# Exercise goal
Beginning at the line that contains "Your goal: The" and finishing at the line that contains "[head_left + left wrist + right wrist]", output the data below exactly. Include both end lines and no pictures.

** Input data follows **

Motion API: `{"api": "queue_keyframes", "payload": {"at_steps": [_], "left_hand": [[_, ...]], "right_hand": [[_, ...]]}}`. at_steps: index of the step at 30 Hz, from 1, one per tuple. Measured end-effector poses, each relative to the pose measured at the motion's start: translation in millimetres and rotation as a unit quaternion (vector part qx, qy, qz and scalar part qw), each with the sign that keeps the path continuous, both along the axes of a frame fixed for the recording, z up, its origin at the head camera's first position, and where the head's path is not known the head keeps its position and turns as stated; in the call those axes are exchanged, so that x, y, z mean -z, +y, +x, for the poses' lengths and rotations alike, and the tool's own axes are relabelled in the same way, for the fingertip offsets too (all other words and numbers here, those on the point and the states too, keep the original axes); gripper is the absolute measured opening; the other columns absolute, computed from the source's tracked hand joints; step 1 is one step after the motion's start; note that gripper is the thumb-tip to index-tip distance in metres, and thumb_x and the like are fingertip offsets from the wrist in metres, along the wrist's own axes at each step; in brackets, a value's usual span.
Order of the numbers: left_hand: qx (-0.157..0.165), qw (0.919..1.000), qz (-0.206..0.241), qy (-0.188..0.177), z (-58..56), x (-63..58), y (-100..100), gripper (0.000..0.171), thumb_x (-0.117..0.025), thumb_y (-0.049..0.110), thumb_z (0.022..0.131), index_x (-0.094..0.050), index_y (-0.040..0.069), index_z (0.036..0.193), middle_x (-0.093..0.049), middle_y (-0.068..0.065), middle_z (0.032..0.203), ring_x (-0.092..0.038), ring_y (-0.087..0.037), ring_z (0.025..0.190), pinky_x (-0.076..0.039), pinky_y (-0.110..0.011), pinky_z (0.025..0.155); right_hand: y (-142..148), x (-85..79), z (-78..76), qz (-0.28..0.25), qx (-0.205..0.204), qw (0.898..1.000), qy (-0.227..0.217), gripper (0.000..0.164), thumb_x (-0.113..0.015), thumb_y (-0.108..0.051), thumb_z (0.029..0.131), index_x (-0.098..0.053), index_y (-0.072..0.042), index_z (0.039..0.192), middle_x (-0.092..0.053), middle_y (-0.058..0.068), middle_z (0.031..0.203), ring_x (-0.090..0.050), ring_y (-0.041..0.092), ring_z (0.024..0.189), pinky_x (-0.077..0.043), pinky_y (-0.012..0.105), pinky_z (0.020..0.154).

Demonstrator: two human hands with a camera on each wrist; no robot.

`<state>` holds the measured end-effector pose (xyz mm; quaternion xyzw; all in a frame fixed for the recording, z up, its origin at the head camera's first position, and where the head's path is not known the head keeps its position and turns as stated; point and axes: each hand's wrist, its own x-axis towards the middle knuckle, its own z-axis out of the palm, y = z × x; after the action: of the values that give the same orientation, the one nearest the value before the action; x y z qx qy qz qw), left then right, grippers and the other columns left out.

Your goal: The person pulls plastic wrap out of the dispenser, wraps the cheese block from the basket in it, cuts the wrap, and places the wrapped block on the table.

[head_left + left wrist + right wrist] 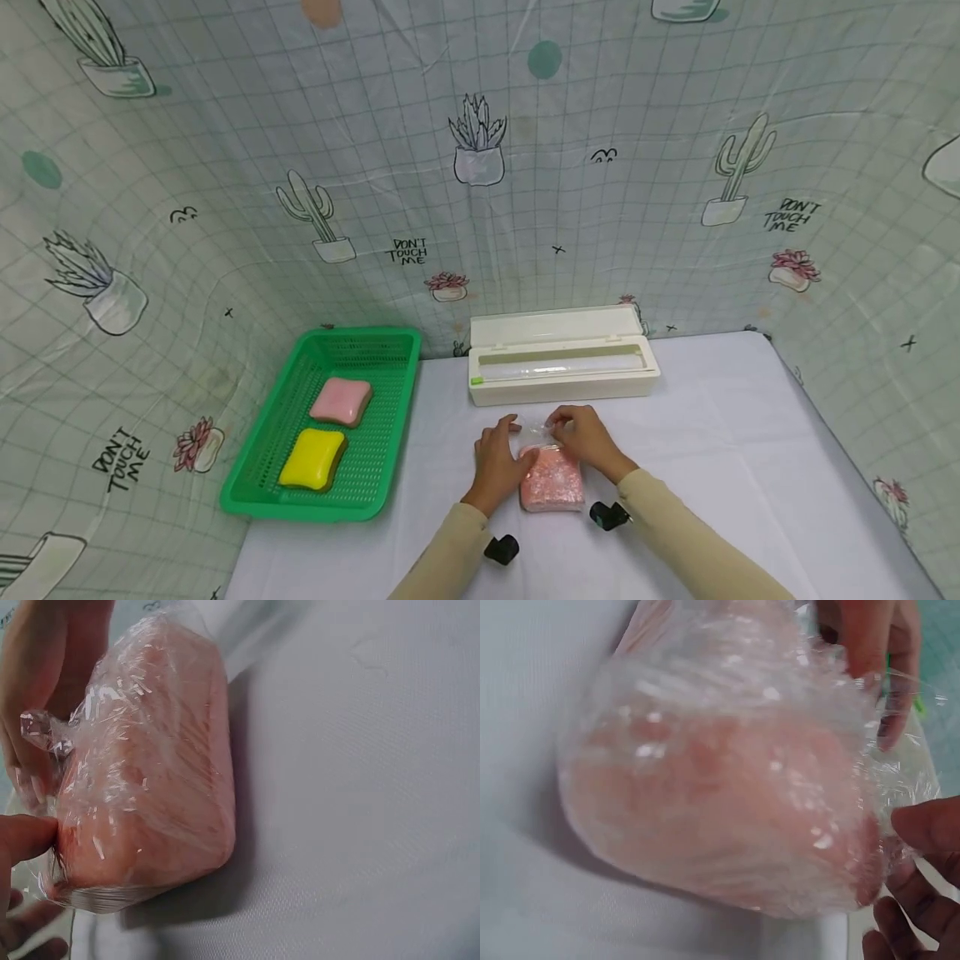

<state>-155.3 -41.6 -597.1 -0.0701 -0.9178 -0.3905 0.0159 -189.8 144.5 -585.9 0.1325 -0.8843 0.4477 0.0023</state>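
Note:
A pink sponge (553, 487) lies on the white tabletop, wrapped in crinkled clear cling film. Loose film (534, 433) gathers at its far edge. My right hand (588, 433) pinches some of that film between thumb and fingers, as the right wrist view shows up close. On the near-left side of the film, my left hand (497, 467) rests its thumb (34, 834) against the wrapped edge, its fingers reaching forward and apart. Light glints off the film in both wrist views.
Behind the hands stands a white cling film dispenser (562, 387), lid raised, with a roll inside. To the left sits a green plastic basket (408, 400) holding a pink sponge (341, 400) and a yellow sponge (312, 458). A cactus-print cloth hangs around the table.

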Motion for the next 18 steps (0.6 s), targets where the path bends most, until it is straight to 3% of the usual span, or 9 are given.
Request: {"api": "queue_keyframes", "payload": {"at_steps": [5,8,11,14,18], "left_hand": [[0.029,0.9978,0.057,0.017,-0.9,0.4,-3.9,0.044,-0.081,0.009,0.091,-0.065,0.008,0.132,-0.073,-0.004,0.115,-0.058,-0.026,0.111,-0.035,-0.045,0.097],[0.051,0.9952,0.061,0.057,2.1,-1.0,-6.9,0.025,-0.080,0.005,0.090,-0.073,0.011,0.113,-0.074,-0.002,0.106,-0.059,-0.022,0.105,-0.035,-0.044,0.096],[0.081,0.9885,0.004,0.128,8.3,-2.6,-10.4,0.013,-0.081,0.006,0.090,-0.076,0.015,0.097,-0.075,0.002,0.098,-0.061,-0.018,0.100,-0.039,-0.045,0.095],[0.115,0.9715,-0.075,0.193,17.5,-4.0,-15.2,0.012,-0.082,0.008,0.089,-0.077,0.018,0.095,-0.074,0.005,0.101,-0.063,-0.017,0.102,-0.043,-0.045,0.095],[0.153,0.9480,-0.169,0.222,31.1,-7.8,-22.1,0.016,-0.080,0.020,0.091,-0.080,0.022,0.106,-0.073,0.007,0.115,-0.063,-0.016,0.112,-0.046,-0.046,0.098]], "right_hand": [[8.4,-10.7,13.7,0.011,-0.031,0.999,-0.004,0.013,-0.069,0.005,0.092,-0.077,-0.005,0.095,-0.076,0.007,0.100,-0.067,0.032,0.105,-0.051,0.059,0.098],[15.1,-15.2,25.8,0.026,-0.053,0.998,0.014,0.018,-0.070,0.005,0.091,-0.078,-0.010,0.096,-0.075,0.004,0.104,-0.063,0.030,0.108,-0.050,0.057,0.098],[23.6,-16.0,37.3,0.048,-0.085,0.993,0.064,0.025,-0.072,0.008,0.089,-0.078,-0.014,0.098,-0.073,-0.002,0.105,-0.060,0.024,0.107,-0.052,0.048,0.095],[31.5,-13.4,46.0,0.089,-0.121,0.979,0.137,0.029,-0.073,0.008,0.087,-0.079,-0.015,0.103,-0.073,-0.005,0.106,-0.060,0.021,0.107,-0.054,0.044,0.092],[37.0,-10.8,56.7,0.168,-0.154,0.953,0.202,0.025,-0.075,-0.006,0.089,-0.079,-0.011,0.112,-0.076,-0.003,0.116,-0.062,0.025,0.114,-0.054,0.048,0.095]]}}
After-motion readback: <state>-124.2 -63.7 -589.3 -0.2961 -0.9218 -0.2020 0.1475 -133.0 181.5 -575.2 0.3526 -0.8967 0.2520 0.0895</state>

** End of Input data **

# Solution for this task
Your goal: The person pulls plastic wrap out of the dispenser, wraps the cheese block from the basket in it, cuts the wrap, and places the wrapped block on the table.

[head_left + left wrist + right wrist] 

This exercise is now finished.